_Try it:_ Extract the full listing verbatim and drop any pictures from your copy.

_Provided material:_
-------
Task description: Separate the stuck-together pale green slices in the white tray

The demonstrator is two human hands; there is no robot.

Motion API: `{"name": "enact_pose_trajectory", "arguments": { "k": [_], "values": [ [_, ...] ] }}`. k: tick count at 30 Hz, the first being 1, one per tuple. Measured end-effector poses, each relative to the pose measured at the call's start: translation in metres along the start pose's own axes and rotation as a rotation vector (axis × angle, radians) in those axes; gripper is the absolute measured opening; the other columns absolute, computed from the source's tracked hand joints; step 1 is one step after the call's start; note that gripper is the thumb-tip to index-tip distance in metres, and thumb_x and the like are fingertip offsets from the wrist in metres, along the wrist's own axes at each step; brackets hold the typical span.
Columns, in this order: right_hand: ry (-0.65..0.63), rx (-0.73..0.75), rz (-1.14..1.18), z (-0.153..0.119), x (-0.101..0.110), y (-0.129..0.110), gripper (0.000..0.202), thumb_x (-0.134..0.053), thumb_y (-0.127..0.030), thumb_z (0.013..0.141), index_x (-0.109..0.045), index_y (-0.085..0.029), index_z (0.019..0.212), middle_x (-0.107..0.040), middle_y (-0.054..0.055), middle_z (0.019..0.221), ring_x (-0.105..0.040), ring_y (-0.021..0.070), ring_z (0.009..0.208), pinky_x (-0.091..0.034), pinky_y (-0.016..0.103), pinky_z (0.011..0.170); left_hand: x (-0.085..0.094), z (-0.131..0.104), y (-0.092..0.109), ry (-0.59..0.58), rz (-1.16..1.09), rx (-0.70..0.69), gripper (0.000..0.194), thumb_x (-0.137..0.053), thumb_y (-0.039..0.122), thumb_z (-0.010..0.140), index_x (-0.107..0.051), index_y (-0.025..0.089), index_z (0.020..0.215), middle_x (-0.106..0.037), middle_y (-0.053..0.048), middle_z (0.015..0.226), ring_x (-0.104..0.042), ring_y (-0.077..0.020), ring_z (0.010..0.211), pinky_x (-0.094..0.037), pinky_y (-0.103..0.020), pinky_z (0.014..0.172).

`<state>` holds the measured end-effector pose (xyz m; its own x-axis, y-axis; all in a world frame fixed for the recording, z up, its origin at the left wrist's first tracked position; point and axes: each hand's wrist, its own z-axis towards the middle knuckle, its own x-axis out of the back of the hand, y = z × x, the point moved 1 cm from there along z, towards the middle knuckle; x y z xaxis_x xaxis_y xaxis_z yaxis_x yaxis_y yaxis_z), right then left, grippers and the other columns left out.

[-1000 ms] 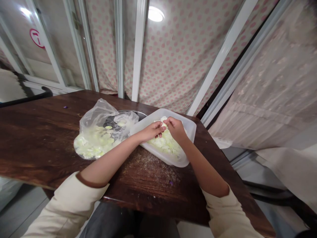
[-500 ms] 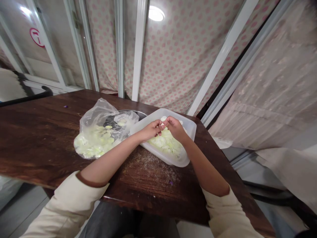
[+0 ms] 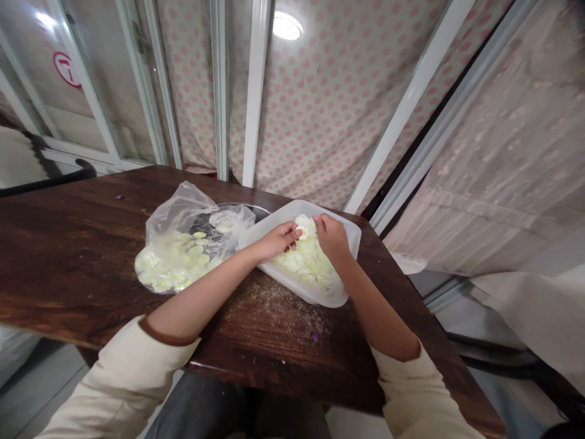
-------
_Written response:_
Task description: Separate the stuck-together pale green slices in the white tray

The demonstrator is two human hands; there is no robot.

Motion API: `{"name": "enact_pose_trajectory", "arguments": { "k": [_], "values": [ [_, ...] ] }}`. k: tick count at 30 Hz, the first being 1, one per tuple. Measured end-effector poses, each relative to the pose measured at the call's start: translation in metres along the start pose's own axes and rotation as a rotation vector (axis × angle, radians) in those axes; gripper is the absolute measured opening; the other columns absolute, computed from the source's tracked hand joints; step 1 is one step after the call's start; note that gripper is the thumb-tip to index-tip distance in metres, and thumb_x and the like are fingertip offsets from the wrist in metres, along the wrist's own axes at each step; brackets hold the typical span.
Columns, in this order: right_hand: ry (-0.65..0.63), rx (-0.73..0.75), rz (-1.14..1.18), z (-0.153..0.119), x (-0.101..0.110), y (-0.129..0.110), gripper (0.000..0.202), thumb_x (-0.134..0.053), thumb_y (-0.127..0.030), thumb_z (0.013..0.141), index_x (-0.109..0.045), index_y (-0.085..0.029), index_z (0.019..0.212), middle_x (-0.107..0.040), middle_y (-0.054..0.055), middle_z (0.019..0.221), ring_x (-0.105..0.040), ring_y (-0.021..0.070), ring_z (0.009..0.208), pinky_x (-0.091..0.034), pinky_y (-0.016..0.103), pinky_z (0.011..0.170); left_hand: x (-0.085..0.094), z (-0.131..0.104), y (-0.092..0.109), ry (-0.59..0.58), rz (-1.16..1.09), rx (-0.70..0.69), gripper (0.000..0.194), thumb_x (-0.137..0.053), thumb_y (-0.039..0.122), thumb_z (-0.010..0.140), index_x (-0.107..0.051), index_y (-0.025..0.089), index_z (0.020..0.215), middle_x (-0.106..0.037), middle_y (-0.053..0.048), middle_z (0.015..0.226), ring_x (-0.104..0.042), ring_y (-0.077..0.020), ring_z (0.010..0.211), pinky_x (-0.094..0.037), pinky_y (-0.103..0.020), pinky_z (0.014..0.172).

`<state>` holds the measured end-effector pose (xyz m; its own x-axis, y-axis; all in a world frame fixed for the recording, z up, its origin at the left wrist's first tracked position; point and axes: each hand's wrist, its own z-axis towards the middle knuckle, its own x-axis out of the back of the hand, y = z × x, the point moved 1 cm from there along z, towards the middle knuckle; x y z xaxis_x xaxis_y xaxis_z yaxis_x yaxis_y yaxis_z), right then left, grippers and the other columns left out.

[-1000 ms] 
[-500 ms] 
[+0 ms] 

Work on the answer has been completed.